The case is also turning one year old, and its material is showing that age. Leather with this amount of wear is usually in its prime — not overly stiff as when brand new, and not creased and crumbling from overuse. The back of my case has gained a very smooth, but not slippery texture, and the embossed Apple logo has been reduced to just a shadow.

The texture and pliancy of the leather down the side edges of the case is another matter. It too has thinned noticeably, but has taken on a scaly, bubbly texture. Unfortunately, this texture blends right into the locations of the power and volume buttons. When brand new, the leather covering them was clearly raised and easy to locate in the hand, and only slightly difficult to find through a front pants pocket. It was a difference, not an inconvenience — not even a minor one like Dr. Drang observed recently in discussing the merits of waking his leather-clad iPhone 6s with the home button vs. the power button. But now it's to the point where I sometimes go to great lengths to avoid button-hunting: letting the phone automatically sleep, or using control center to adjust volume.

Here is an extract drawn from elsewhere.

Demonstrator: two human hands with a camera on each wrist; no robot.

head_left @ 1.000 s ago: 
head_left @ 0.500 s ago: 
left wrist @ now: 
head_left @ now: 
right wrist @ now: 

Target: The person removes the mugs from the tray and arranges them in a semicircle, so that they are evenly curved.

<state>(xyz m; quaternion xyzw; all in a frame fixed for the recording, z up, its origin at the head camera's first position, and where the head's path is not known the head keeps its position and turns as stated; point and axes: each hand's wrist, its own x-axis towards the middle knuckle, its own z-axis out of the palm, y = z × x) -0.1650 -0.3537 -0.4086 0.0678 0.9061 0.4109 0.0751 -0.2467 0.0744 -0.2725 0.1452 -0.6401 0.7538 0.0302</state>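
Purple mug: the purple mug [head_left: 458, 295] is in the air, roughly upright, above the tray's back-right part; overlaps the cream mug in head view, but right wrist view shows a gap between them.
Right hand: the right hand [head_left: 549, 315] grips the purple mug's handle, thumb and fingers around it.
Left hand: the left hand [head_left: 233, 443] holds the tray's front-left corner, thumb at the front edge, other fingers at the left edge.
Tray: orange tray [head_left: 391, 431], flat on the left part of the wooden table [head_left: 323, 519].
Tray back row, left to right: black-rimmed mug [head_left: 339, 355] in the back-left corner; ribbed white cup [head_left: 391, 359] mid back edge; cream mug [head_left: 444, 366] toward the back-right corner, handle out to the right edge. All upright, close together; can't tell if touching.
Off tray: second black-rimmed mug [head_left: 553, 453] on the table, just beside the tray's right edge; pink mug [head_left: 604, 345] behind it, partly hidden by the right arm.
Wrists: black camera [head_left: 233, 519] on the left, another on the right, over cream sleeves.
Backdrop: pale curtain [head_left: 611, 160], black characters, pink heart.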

The fact is, I'm just realizing that this case is nearing the end of its life. While it would be ideal for the case and phone lifespan to be equal, it need not be so. This case has served admirably, including taking the brunt of a corner drop onto concrete last summer. The question I most likely need to answer now is: which replacement case is right for me? When examining my current case closely just now, I briefly removed the phone from it. I pressed the side buttons and they clicked! I had forgotten that kind of tactile response from the hardware was even possible. It's tempting to go back to a naked iPhone — as I did for everything before the super-slick 6. But I only have to look once at the scarred leather to know that's a bad idea. I'll gladly accept worn over broken.